Tuesday, May 25, 2010

Colorado. It has begun!

I am now in Colorado. And it's AMAZING! But let me back up a little...

Since my last post I have been packing, spending quality time with friends, losing my mind and traveling across the country. And it has all been very good. As I look back over the past few weeks I am blown away (and many times left in stunned silence) by the support and encouragement of both friends and family. I would not be here without them and I'm confident that their support will help carry me through this summer. 
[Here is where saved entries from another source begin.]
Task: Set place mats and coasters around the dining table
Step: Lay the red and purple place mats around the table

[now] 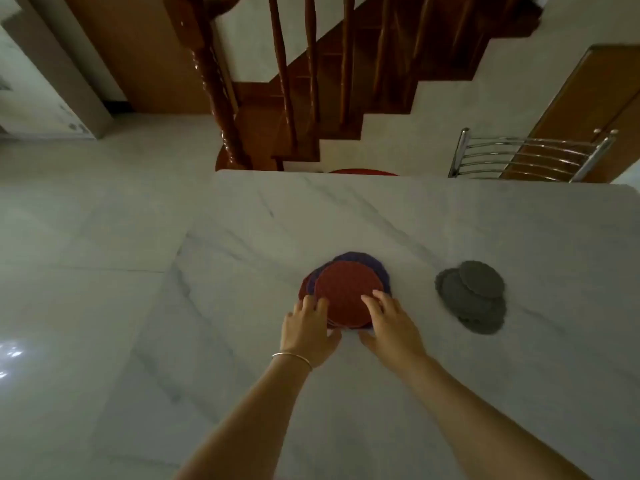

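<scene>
White marble counter [381, 216], grey veins; pale marble floor [86, 237] to my left. Wooden staircase [311, 81] beyond the far edge, one metal chair [526, 154] at the far right. Mats [346, 292]: one stack mid-counter, red on top, purple and red edges under it; exact count not readable. Coasters [472, 296]: grey pile just right of the mats, at least three. Left hand [308, 327] pinches the stack's near-left edge. Right hand [391, 327]: fingers spread flat on top mat, thumb at its near edge. One bangle [292, 358], left wrist.
</scene>
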`<action>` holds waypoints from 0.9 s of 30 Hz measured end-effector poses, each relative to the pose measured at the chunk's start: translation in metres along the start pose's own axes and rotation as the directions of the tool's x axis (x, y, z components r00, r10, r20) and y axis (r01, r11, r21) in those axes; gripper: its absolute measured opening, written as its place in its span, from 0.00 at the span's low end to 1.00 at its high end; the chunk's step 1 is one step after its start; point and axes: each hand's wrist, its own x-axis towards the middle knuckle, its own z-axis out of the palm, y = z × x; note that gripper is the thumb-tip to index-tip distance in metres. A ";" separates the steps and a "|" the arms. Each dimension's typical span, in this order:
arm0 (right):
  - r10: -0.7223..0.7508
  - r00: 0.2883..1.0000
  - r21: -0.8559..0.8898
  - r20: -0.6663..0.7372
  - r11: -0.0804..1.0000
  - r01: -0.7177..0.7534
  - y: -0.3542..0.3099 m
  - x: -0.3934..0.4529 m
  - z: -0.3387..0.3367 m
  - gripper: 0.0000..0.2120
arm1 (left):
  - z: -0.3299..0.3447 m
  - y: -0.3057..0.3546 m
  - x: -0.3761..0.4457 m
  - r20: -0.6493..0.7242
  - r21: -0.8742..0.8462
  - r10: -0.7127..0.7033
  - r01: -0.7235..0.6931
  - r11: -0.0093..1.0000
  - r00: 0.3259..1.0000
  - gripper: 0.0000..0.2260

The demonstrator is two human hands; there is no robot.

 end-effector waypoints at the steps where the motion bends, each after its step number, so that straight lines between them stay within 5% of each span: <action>1: 0.011 1.000 0.025 0.014 1.000 -0.011 -0.005 0.007 0.007 0.33 | 0.002 -0.002 0.005 0.002 -0.056 0.004 -0.004 0.998 1.000 0.25; 8: -0.027 0.998 -0.060 0.064 0.998 0.031 -0.016 0.033 0.036 0.30 | 0.013 -0.013 0.023 -0.073 -0.349 -0.119 0.086 0.933 0.990 0.21; 15: -0.091 0.993 -0.027 0.078 0.995 0.093 -0.012 0.033 0.032 0.23 | 0.011 -0.016 0.021 -0.059 -0.644 -0.268 0.168 0.746 0.961 0.20; 21: -0.094 0.994 0.064 0.058 0.994 0.090 -0.015 0.031 0.020 0.21 | 0.003 -0.014 0.027 -0.018 -0.736 -0.364 0.234 0.636 0.931 0.16; 23: -0.064 0.998 0.159 -0.024 0.985 0.067 -0.022 0.029 0.015 0.21 | -0.003 -0.015 0.027 0.067 -0.830 -0.424 0.286 0.478 0.903 0.16; 27: -0.047 0.985 0.304 -0.164 0.948 0.096 -0.042 0.021 0.008 0.20 | -0.018 -0.022 0.021 0.321 -0.932 -0.449 0.362 0.006 0.834 0.10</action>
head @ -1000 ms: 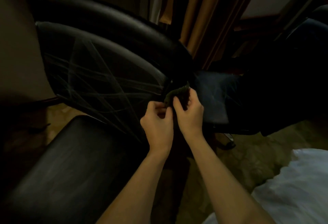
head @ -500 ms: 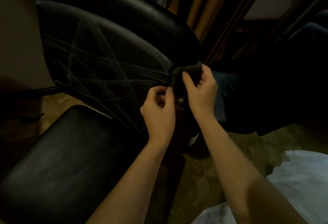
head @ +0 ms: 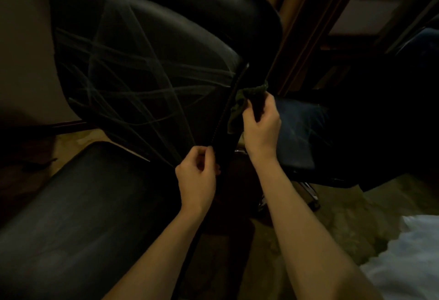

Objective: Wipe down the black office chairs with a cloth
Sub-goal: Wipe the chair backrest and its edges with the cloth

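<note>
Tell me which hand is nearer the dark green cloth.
Right. The right hand grips the cloth itself at the side edge of the chair backrest. The left hand is lower down, pinching the backrest's edge, apart from the cloth.

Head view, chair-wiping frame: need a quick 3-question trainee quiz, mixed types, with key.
1. True or false: the right hand grips the dark green cloth beside the right edge of the chair backrest.
2. Multiple choice: where is the left hand? A) flat on the chair seat B) at the lower right edge of the backrest, fingers curled C) on the floor
3. Fill in: the front of the backrest shows pale criss-cross ____ marks.

Key: 1 true; 2 B; 3 wipe (streak). Whether the left hand actually pinches the edge is too dark to tell.
</note>
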The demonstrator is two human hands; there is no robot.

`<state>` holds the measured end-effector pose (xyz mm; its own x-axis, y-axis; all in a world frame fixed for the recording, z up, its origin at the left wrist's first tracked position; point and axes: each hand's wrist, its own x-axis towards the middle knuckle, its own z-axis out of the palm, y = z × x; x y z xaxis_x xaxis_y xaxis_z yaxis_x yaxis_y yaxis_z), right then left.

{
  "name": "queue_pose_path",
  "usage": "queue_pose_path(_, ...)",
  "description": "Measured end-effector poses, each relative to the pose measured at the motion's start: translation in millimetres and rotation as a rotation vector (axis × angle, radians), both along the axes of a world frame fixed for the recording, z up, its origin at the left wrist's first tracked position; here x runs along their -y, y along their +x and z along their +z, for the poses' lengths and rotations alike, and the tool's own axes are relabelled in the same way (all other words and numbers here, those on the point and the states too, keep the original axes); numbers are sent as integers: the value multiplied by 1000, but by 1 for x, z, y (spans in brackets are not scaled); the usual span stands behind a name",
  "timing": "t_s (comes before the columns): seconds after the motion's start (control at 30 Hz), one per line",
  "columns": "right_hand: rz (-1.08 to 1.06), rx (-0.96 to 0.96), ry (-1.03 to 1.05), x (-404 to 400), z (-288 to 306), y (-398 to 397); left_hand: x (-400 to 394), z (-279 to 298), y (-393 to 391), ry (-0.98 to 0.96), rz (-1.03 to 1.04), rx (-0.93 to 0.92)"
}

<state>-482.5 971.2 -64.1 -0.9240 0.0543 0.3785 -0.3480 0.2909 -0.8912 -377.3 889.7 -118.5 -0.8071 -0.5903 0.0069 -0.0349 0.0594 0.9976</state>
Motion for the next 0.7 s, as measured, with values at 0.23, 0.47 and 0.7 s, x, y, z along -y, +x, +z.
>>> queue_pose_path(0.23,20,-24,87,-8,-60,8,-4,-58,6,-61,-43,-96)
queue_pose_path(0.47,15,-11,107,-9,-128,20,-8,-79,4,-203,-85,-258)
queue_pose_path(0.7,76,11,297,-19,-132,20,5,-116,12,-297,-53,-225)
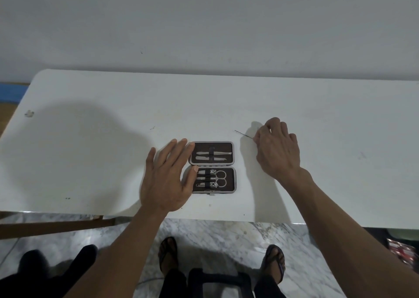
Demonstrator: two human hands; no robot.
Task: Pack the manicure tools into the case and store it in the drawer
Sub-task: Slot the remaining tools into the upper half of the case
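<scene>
An open manicure case (233, 179) with a dark lining and a grey rim lies flat on the white table (90, 138). Its far half holds two thin steel tools under a strap. Two nail clippers and small scissors (221, 178) sit in the near half. My left hand (165, 179) rests flat with fingers spread against the case's left side, thumb on the near half's edge. To the right of the case, my right hand (277, 149) pinches a thin metal tool (243, 134) whose tip points left, just above the table.
A white wall stands right behind the table. The table's near edge runs above a marbled floor where my sandalled feet show. A dark stool or frame (217, 281) stands between my feet. A wooden bar (56, 226) passes under the table at left.
</scene>
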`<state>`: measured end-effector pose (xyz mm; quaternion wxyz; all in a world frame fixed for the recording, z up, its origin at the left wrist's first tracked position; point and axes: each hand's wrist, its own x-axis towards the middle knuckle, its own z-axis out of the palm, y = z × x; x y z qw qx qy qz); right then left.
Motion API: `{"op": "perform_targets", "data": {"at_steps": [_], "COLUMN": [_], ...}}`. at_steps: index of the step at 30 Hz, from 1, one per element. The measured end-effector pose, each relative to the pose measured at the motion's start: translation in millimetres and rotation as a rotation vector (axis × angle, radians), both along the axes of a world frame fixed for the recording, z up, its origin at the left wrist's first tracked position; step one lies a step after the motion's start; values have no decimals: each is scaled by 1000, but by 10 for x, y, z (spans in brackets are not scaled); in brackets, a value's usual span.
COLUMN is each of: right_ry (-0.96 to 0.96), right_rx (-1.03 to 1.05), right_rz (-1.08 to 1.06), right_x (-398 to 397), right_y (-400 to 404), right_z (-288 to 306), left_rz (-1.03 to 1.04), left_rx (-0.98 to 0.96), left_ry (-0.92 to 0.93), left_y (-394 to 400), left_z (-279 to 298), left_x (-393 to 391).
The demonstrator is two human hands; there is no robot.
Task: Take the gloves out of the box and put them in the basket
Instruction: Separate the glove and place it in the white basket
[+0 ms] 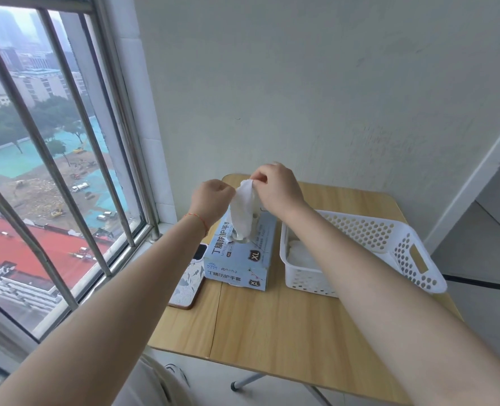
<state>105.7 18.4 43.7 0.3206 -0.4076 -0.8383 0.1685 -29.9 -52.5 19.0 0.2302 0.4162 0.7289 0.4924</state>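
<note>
A pale blue glove box (pixel 242 259) marked XL lies on the small wooden table (pixel 272 332). A white glove (pixel 242 212) hangs above the box's top opening, its lower end still at the opening. My right hand (pixel 278 189) pinches the glove's upper edge. My left hand (pixel 210 200) is closed beside it on the left, touching the glove's upper edge. To the right of the box stands a white perforated basket (pixel 389 238) with some white gloves (pixel 298 254) lying in its near left end.
A phone (pixel 188 276) in a patterned case lies left of the box at the table's left edge. A barred window (pixel 67 171) is on the left and a white wall behind. A folding table leg (pixel 245 382) shows below the front edge.
</note>
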Motion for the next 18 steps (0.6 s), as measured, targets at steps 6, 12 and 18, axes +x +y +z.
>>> {"op": "perform_targets", "data": {"at_steps": [6,12,18], "right_ry": [161,10,126], "right_rx": [6,-126,-364], "right_rz": [-50,78,59], "right_x": [84,250,441], "right_y": [-32,-83,-121], "right_z": [44,-19,100], "left_rz": [-32,-98,-113], "left_rx": [-42,57,273], "left_ry": [-168,-147,-200], "left_y": [-25,-5,-27], "left_z": [201,186,483], "left_x": [83,99,254]}}
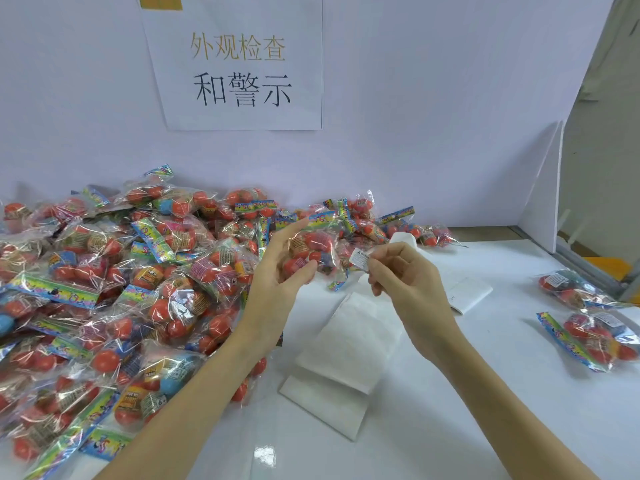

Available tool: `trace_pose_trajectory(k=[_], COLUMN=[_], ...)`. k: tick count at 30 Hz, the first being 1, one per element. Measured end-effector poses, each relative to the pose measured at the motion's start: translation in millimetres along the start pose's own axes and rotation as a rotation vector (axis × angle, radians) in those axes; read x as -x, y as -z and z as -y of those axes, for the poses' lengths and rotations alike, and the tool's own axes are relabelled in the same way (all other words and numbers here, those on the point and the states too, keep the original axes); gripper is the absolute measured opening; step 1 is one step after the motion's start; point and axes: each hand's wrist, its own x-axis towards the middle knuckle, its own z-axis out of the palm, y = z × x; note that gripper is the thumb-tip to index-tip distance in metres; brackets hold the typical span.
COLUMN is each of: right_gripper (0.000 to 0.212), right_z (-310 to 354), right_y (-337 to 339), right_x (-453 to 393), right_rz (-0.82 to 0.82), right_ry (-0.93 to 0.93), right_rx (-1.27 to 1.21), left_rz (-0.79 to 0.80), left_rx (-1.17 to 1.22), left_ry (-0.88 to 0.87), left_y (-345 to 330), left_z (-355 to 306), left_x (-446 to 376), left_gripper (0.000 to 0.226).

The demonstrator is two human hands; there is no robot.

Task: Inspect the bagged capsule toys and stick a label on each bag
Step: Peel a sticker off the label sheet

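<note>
My left hand (280, 268) holds a clear bag of red capsule toys (313, 249) raised above the table, thumb under it and fingers behind. My right hand (401, 275) pinches a small white label (359, 259) at its fingertips, right beside the bag's right side. A big pile of the same bags (114, 278) covers the left of the white table. Two bags (588, 327) with white labels lie apart at the right.
White backing sheets (346, 344) trail across the table under my hands, with another folded sheet (467, 292) to the right. A white wall with a printed sign (239, 64) stands behind. A white partition (543, 188) closes the right side.
</note>
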Motion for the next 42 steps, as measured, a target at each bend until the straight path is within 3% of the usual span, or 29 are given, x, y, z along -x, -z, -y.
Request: trace_pose_trajectory(k=[7,12,20,27,31,34,42], right_gripper=[0.011,0.029,0.036,0.039,0.040,0.041,0.043], right_z=[-4,-6,-11,-16,-17,-17,-18], right_y=[-5,-7,-7,-7,-6,-6,-12], right_x=[3,3,3,3,3,4,5], right_rz=[0.093,0.114,0.142,0.146,0.145,0.146,0.044], right_ry=[0.011,0.045,0.098,0.132,0.132,0.140,0.182], right_rx=[0.102,0.163,0.257,0.292,0.315,0.336,0.412], left_rz=[0.067,0.115,0.181,0.208,0.206,0.181,0.165], left_rx=[-0.027,-0.052,0.002,0.012,0.037,0.009,-0.012], left_ry=[-0.040,-0.051,-0.055,-0.014,-0.001,-0.042,-0.107], left_y=[-2,-3,-4,-3,-4,-4,-6], left_z=[3,3,2,2,1,0,1], left_x=[1,2,3,3,3,4,3], left_gripper=[0.051,0.051,0.057,0.064,0.055,0.043,0.050])
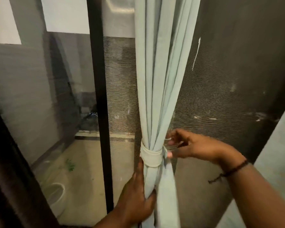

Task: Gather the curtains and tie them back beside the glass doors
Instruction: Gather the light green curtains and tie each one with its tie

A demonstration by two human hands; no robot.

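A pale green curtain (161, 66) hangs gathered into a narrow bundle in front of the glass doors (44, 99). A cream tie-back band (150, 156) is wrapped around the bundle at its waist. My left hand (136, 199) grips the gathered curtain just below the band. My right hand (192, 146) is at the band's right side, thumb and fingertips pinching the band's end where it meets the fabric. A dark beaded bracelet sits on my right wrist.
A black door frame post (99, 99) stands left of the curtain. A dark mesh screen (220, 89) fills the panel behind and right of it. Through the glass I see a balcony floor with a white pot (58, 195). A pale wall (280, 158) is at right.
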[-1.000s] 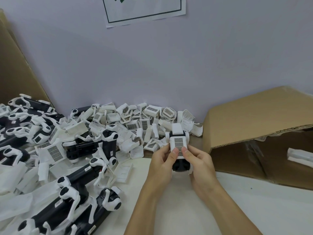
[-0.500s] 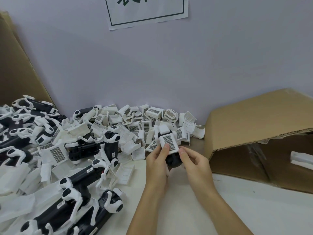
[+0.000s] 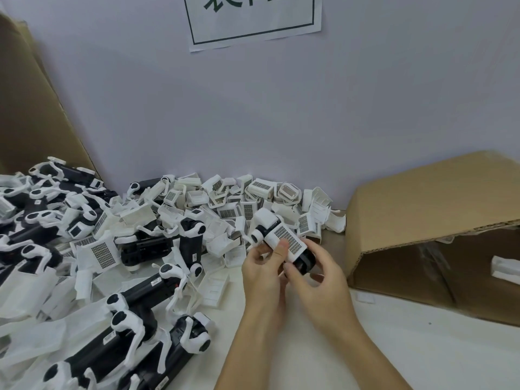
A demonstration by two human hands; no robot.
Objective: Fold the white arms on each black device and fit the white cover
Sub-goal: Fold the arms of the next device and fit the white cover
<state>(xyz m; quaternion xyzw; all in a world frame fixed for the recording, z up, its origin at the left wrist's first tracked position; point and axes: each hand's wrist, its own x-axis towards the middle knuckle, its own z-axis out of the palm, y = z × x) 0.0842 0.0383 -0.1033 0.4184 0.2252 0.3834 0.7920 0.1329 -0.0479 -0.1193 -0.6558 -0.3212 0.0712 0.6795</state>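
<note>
- Fitting the white cover (image 3: 284,240): both hands hold one black device (image 3: 304,261) above the table (image 3: 422,347), left hand (image 3: 264,273) pinching the cover, right hand (image 3: 320,280) gripping its black end.
- Next, probably: press the cover fully home.

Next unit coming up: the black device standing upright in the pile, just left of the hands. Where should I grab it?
Judging by its pose, take the upright black device by its bare black body, mid-height, coming from above and the right with the left hand. The white arms curl over its top and bottom ends, and the white covers crowd its base, so the middle looks clearest.
</note>
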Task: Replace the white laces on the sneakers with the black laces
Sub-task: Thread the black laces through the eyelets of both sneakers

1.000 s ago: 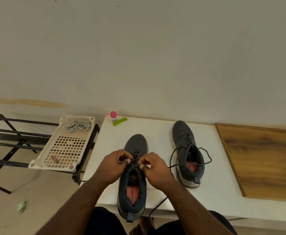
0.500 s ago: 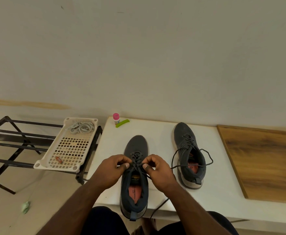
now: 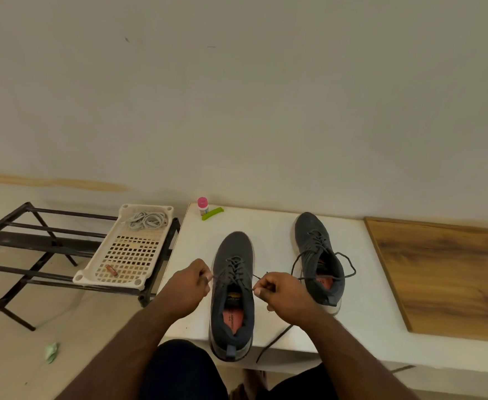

I arrived in the Denver area on Saturday, May 15th. The time since then has been filled with playing with kids, designing curriculum templates, hanging out with families, eating ice cream, spending a weekend in the mountains, meeting new people, living with a family of 8, planning activities, and the list goes on. It's been nonstop, but not draining. 

To be honest, I arrived with some apprehension and uncertainty about what this summer will hold. Over the past week, God has been slowing removing those pieces and replacing them with a deep peace and growing excitement for what is to come. I'm even to the point where even though I don't have all the details, I'm not going crazy - which is huge. 

A quick snap shot of the next month or so...

May 27-28 - Training
May 28-June 6 - Students will be arriving for a 60 day program
June 7-24 - Dominican Republic & Hati 
June 24-July 2 - Bethel College in Indiana for a High School summer camp

The goal is to update fairly often and hopefully they will be a little deeper then, "Hey - here's the facts of what's been going on." But at least this is a starting point. 




Thursday, May 06, 2010

Calm? Not really.

Maybe one day I will be able to be as calm and collected as I wish I could be. But that day is most definitely not today. If I said everything that actually went on in my head when I am feeling overwhelmed and stressed....well we just won't really think about it. 

I leave Atlanta in 4 days and begin the journey to Colorado. It's amazing at how established a person can get in a a short time. And to be honest, I'm not a  huge fan of change. I mean I get bored with monotony and like to mix things up every once in awhile, but this whole being uprooted and moving into completely unknown and unfamiliar territory - not exactly my strength. So my mind races and my body strains to keep up with the thoughts. I keep randomly getting up to go write something down so I don't forget it. Or go do something so that it's not left undone. Rest is almost impossible at this point - just ask my roommate. Today I actually got a little sad when I realized that it wasn't the best decision for me to engage in an activity that can be very calming for me - cleaning. I didn't have time to vacuum. It's a little pathetic. 

In all of the insanity, the lists, the errands, the searching for lost shot records, and the jobs, there is people. Ah...can't forget the people. And with people comes an intense struggle to be present. To be able to lay aside "everything that needs to be done" and share space and time with the people around me I love. The stress is so intense right now that conversation is actually physically difficult. I'm not joking. My heart rate increases when I think about having to talk. Absurd, right? 

But in the moments when I let my heart speak, I am reminded that this path has been set before me. It is right. God continues to make that abundantly clear. And there are glimmers of peace. Now if I can just keep my head attached to my heart...

Hopefully over these next few days I will choose to not the stress have the last word. Hopefully there will be good conversation, laughter shared, and maybe a few tears shed. Hopefully there will be life lived.